According to todays Times the Government is about to extend the role of Police and Crime Commissioners to oversee Fire & Rescue Services. Apart from any Union opposition which the article focuses on, this is a mistake for several reasons. The most fundamental of these is that Police work and that of Fire and Rescue Services extend far beyond the impact of the Blue light activity, which is primarily the common link between them. For many years those in Sussex who determine where Fire Stations and Ambulance Stations are located have worked closely with their colleagues in Sussex Police and they have explored how they can share resources. Clearly more could be done, but this does not depend on one person holding two of the three services to account. Just as Policing goes far beyond emergency call outs using marked vehicles, so too a modern Fire and Rescue Service such as East Sussex Fire and Rescue Service extends well beyond putting out fires. Fire Officers carry out a great deal of preventative work helping vulnerable people to live more safely and reducing fire deaths to a very low level. In this extensive work arguably they work in a context that gives them stronger links with social workers and the NHS than with the Police, although none of these agencies work in isolation.
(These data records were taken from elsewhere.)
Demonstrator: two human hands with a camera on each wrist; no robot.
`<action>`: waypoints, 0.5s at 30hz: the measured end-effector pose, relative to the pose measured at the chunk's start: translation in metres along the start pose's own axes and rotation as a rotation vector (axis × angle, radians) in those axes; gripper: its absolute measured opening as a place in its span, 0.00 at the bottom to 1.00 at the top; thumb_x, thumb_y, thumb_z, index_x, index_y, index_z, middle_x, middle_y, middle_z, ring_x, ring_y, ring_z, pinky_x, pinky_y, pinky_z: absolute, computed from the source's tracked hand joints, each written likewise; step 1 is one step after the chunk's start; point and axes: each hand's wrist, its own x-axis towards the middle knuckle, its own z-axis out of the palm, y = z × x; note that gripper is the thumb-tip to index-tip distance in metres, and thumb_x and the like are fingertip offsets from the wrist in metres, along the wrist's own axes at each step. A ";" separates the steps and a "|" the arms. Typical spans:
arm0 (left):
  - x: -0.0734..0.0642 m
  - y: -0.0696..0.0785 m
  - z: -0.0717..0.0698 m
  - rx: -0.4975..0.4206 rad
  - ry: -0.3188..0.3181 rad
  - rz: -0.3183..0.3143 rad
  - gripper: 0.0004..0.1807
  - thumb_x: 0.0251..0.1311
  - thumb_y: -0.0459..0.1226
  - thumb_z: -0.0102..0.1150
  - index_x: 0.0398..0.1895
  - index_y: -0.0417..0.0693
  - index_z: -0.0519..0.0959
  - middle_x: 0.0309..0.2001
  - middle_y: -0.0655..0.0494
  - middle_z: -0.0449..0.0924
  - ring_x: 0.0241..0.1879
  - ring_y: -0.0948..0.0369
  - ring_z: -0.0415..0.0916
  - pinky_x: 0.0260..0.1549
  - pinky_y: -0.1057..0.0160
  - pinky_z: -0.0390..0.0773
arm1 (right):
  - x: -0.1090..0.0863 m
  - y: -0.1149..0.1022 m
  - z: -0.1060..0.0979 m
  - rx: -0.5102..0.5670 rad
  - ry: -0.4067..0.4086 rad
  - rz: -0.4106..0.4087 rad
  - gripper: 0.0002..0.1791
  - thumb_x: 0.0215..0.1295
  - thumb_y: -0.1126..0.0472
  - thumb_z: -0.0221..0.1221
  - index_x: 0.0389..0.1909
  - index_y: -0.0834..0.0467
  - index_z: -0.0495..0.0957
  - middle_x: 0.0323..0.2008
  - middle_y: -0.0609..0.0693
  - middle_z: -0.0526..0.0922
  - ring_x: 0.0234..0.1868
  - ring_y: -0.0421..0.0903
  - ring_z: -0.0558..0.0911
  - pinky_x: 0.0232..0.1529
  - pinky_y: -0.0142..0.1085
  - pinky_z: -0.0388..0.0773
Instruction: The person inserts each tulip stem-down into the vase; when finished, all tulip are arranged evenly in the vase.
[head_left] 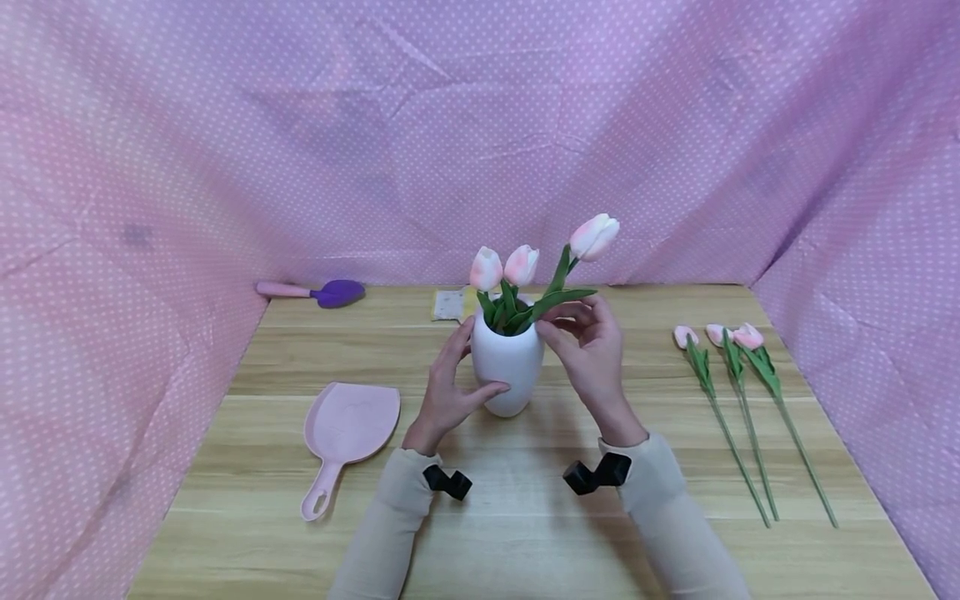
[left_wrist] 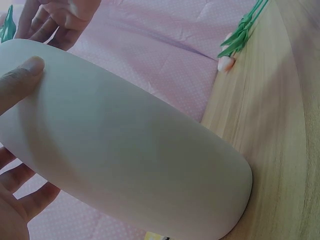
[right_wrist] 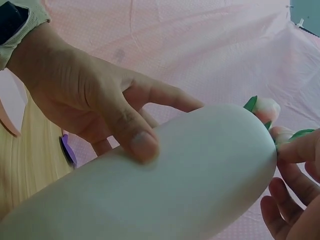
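A white vase stands on the table, with two pale pink tulips close together in its mouth. My left hand holds the vase from its left side, thumb across the front and fingers around the far side, as the right wrist view also shows. At the right of the rim, my right hand pinches a third tulip low down near its leaves. This flower leans right and stands higher than the other two. Its lower stem is hidden by the vase and fingers.
Several things lie on the wooden table: three long-stemmed tulips at right, a pink dustpan-shaped scoop at left, and a purple trowel at the back left. A small yellow-and-white packet is partly behind the vase.
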 end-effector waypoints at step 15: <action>0.001 0.000 -0.001 -0.009 0.001 0.005 0.59 0.40 0.27 0.80 0.77 0.44 0.56 0.73 0.38 0.64 0.69 0.43 0.68 0.60 0.44 0.81 | -0.001 0.002 -0.001 0.034 0.006 -0.009 0.22 0.56 0.80 0.64 0.51 0.67 0.72 0.33 0.38 0.87 0.39 0.35 0.84 0.48 0.29 0.83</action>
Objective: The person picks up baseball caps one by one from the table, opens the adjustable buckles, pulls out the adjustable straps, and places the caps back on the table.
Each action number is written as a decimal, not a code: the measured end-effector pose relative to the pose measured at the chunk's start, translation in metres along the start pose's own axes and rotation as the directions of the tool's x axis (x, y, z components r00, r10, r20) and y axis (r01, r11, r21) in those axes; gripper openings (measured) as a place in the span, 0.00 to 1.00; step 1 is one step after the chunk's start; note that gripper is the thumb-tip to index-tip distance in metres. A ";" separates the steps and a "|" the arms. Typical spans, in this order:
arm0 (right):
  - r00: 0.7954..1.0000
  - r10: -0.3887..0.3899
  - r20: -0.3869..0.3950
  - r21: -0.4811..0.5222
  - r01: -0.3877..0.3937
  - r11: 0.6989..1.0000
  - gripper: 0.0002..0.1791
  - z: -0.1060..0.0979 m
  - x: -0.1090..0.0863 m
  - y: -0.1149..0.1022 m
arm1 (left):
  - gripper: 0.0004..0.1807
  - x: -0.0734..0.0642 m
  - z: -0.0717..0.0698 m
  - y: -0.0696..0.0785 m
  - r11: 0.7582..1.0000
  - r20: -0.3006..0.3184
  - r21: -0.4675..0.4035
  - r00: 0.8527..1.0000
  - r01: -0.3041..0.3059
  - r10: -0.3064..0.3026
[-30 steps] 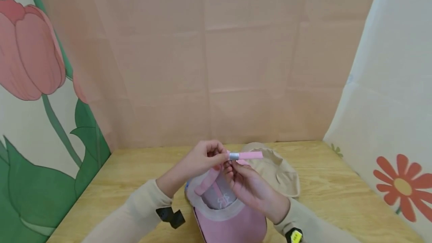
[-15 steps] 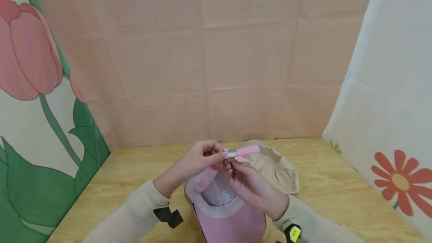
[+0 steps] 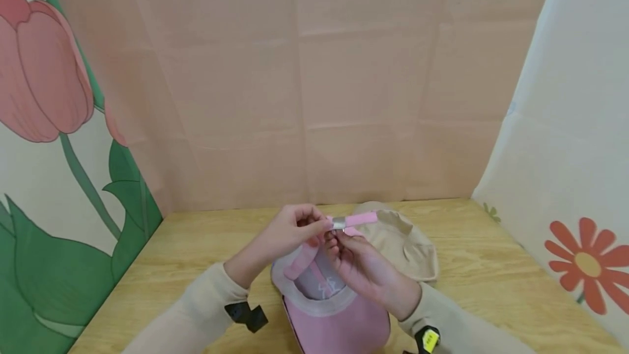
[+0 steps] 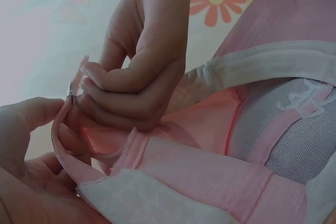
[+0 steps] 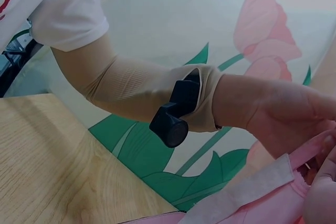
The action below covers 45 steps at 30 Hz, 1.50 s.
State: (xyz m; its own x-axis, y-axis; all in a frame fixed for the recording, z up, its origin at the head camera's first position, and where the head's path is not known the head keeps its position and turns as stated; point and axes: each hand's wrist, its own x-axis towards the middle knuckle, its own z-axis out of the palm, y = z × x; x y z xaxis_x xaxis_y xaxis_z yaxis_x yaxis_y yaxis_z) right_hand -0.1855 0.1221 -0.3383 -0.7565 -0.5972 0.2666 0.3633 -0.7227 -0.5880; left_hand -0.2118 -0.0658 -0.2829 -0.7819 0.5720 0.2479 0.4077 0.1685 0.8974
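A pink cap (image 3: pixel 339 321) lies upturned in front of me, its grey mesh inside and pale sweatband showing. Its pink strap (image 3: pixel 362 218) runs through a small silver buckle (image 3: pixel 339 223), and the strap's free end sticks out to the right. With thumb and fingers my left hand (image 3: pixel 295 234) pinches the strap at the buckle's left side. My right hand (image 3: pixel 368 272) pinches at the buckle from below, fingers curled. In the left wrist view the buckle (image 4: pixel 71 94) sits between the two hands' fingertips, and the strap loops down to the cap's back edge.
Behind the pink cap a beige cap (image 3: pixel 408 250) lies on the wooden table (image 3: pixel 196 245). A tan cloth backdrop (image 3: pixel 295 97) stands at the table's far edge. Flower-printed panels (image 3: pixel 540 179) rise on both sides.
The strap's free end has tilted slightly upward and the buckle has turned a little with it. Both hands keep their hold in nearly the same place.
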 end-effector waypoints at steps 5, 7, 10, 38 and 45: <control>1.000 0.007 -0.015 -0.019 -0.008 1.000 0.18 0.001 -0.001 0.001 | 0.11 -0.001 0.001 0.001 1.000 -0.005 0.002 1.000 -0.014 0.014; 1.000 0.008 -0.019 -0.021 -0.008 1.000 0.17 0.001 -0.001 0.000 | 0.11 -0.001 0.001 0.001 1.000 -0.007 0.006 1.000 -0.015 0.015; 1.000 0.005 -0.017 -0.023 -0.005 1.000 0.18 0.001 0.000 0.000 | 0.11 -0.001 0.001 0.002 1.000 -0.011 0.014 1.000 -0.011 0.011; 1.000 0.011 -0.028 -0.008 -0.011 1.000 0.15 0.002 -0.004 0.000 | 0.11 -0.004 -0.004 0.001 1.000 0.005 -0.015 1.000 -0.008 0.008; 1.000 0.015 -0.016 -0.035 -0.015 0.999 0.13 0.004 -0.001 -0.008 | 0.12 0.003 -0.004 0.007 1.000 0.021 -0.017 1.000 0.017 -0.017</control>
State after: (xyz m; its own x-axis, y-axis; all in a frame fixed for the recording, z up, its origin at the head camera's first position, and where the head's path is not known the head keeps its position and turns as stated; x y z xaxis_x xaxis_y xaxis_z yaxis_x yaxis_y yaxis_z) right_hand -0.1854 0.1265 -0.3306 -0.7595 -0.6022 0.2459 0.3555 -0.7009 -0.6183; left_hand -0.2138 -0.0662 -0.2742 -0.7788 0.5855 0.2252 0.3864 0.1649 0.9075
It is certainly true that Fire and Rescue Services are in desperate need of reform in terms of their oversight. For many years they have been governed using one of 2 specific models. One is as a division of a County or Metropolitan Council, so this service is governed by a subset of the full Council. The other is as an arms length organisation from the Council, but again with the governing body made up of 100% Councillors from local Councils. The big difference here is that Councillors from District and unitary Councils can be included. However unlike the old Police Authorities which were composed of 47% Independent members, Fire Authorities include no Independents within their board. This has made them the poorer for this lack, they have also shown themselves to be naively resistant to change. Despite widespread public support and a strong economic case for a merger between East Sussex and West Sussex Fire and Rescue Services, the County Council governed WSFRS refused to join up with ESFRS who are governed independent of the County Council. However to assume that replacing these two bodies with the Sussex PCC is another matter. Certainly they need some form of directly elected governance structure. However Fire and Rescue Services are not part of the Criminal Justice System, and most Fire fighting has no link to Crime fighting. Indeed in settings where a Police intervention may be inflammatory (sorry!) to the people involved in riots or raves etc, the Fire & Rescue Service is usually seen as a neutral agency. To loose or reduce this sense of independence would be a tragedy for all concerned.
The strongest argument against the current proposal is that the original remit for the PCC is far from being fulfilled. Nick Herbert who designed the PCC concept spoke in 2011 at a meeting I attended, deriding the idea of the Criminal Justice System as being anywhere close to a cohesive System. His idea was to extend the work of the PCC to the Courts Service, Probation and Prisons. These components along with the Police have a very strong link and explain why the office is not just that of Police Commissioner. They also lack the local governance structures that Police and Fire Authorities offered. For 5 years I was a member and then Chair of Surrey and Sussex Courts Board that was a pale imitation of the Police Authority, primarily because it was denied the power to make decisions and not democratically accountable. The same failings could be seen in many of our Probation Trusts, and of course there is no locally accountable structure for our Prisons. Nick was right, the PCC or some similar arrangement is needed at a local level to jointly govern our Policing, Courts, Prisons & Probation Services, and to send clear messages to the voluntary and community sector agencies that do so much to help reduce the speed with which the revolving door spins (and could with additional resources bring it to a stop more or less). Sadly much of the experience and value of the old Probation system has been lost in the Transforming Rehabilitation debacle.
It seems clear that our Government is not committed to reforming our Criminal Justice System. They are instead happy to muddle around with local democratic infrastructure to tidy up a few loose ends and force through some savings on buildings and fleet costs. Once again the Government is failing Victims of Crime and those who commit Crimes, despite the enormous costs of the CJS. I am no fan of Nick Herbert politically, but we desperately need his influence before the next generate of PCCs are elected.